Published on 30 Jul 2021 on Insider Monkey via Yahoo Finance
Although the masses and most of the financial media blame hedge funds for their exorbitant fee structure and disappointing performance, these investors have proved to have great stock picking abilities over the years (that's why their assets under management continue to swell). We believe hedge fund sentiment should serve as a crucial tool of an individual investor’s stock selection process, as it may offer great insights of how the brightest minds of the finance industry feel about specific stocks. After all, these people have access to smartest analysts and expensive data/information sources that individual investors can't match. So should one consider investing in Esperion Therapeutics, Inc. (NASDAQ:ESPR)? The smart money sentiment can provide an answer to this question.
Is Esperion Therapeutics, Inc. (NASDAQ:ESPR) a buy right now? Hedge funds were becoming more confident. The number of long hedge fund bets moved up by 1 lately. Esperion Therapeutics, Inc. (NASDAQ:ESPR) was in 17 hedge funds' portfolios at the end of March.
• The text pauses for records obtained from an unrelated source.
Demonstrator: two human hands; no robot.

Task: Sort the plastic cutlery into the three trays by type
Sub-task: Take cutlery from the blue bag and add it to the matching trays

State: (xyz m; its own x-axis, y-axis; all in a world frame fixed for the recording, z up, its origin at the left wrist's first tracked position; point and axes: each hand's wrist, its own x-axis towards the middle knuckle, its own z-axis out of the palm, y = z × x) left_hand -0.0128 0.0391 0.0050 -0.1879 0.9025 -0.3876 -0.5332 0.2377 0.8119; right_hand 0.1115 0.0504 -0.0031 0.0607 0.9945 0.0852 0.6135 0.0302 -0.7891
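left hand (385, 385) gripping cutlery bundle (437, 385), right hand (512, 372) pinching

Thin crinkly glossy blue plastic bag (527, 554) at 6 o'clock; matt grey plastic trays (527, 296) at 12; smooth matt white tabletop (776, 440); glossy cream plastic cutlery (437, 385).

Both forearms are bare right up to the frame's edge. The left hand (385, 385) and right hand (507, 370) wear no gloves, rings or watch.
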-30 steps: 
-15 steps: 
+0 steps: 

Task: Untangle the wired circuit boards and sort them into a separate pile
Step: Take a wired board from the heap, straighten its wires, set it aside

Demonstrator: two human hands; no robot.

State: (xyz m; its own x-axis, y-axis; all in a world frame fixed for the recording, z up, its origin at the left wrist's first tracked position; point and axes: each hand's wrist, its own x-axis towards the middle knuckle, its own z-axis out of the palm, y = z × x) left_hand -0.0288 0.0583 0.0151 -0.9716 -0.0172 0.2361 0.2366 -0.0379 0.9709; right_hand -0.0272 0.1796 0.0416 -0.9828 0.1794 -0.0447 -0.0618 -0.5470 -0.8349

The all time high for this statistic is 22. Our calculations also showed that ESPR isn't among the 30 most popular stocks among hedge funds (click for Q1 rankings). There were 16 hedge funds in our database with ESPR holdings at the end of December.
Hedge funds' reputation as shrewd investors has been tarnished in the last decade as their hedged returns couldn't keep up with the unhedged returns of the market indices. Our research has shown that hedge funds' small-cap stock picks managed to beat the market by double digits annually between 1999 and 2016, but the margin of outperformance has been declining in recent years. Nevertheless, we were still able to identify in advance a select group of hedge fund holdings that outperformed the S&P 500 ETFs by 115 percentage points since March 2017 (see the details here). We were also able to identify in advance a select group of hedge fund holdings that underperformed the market by 10 percentage points annually between 2006 and 2017. Interestingly the margin of underperformance of these stocks has been increasing in recent years. Investors who are long the market and short these stocks would have returned more than 27% annually between 2015 and 2017. We have been tracking and sharing the list of these stocks since February 2017 in our quarterly newsletter.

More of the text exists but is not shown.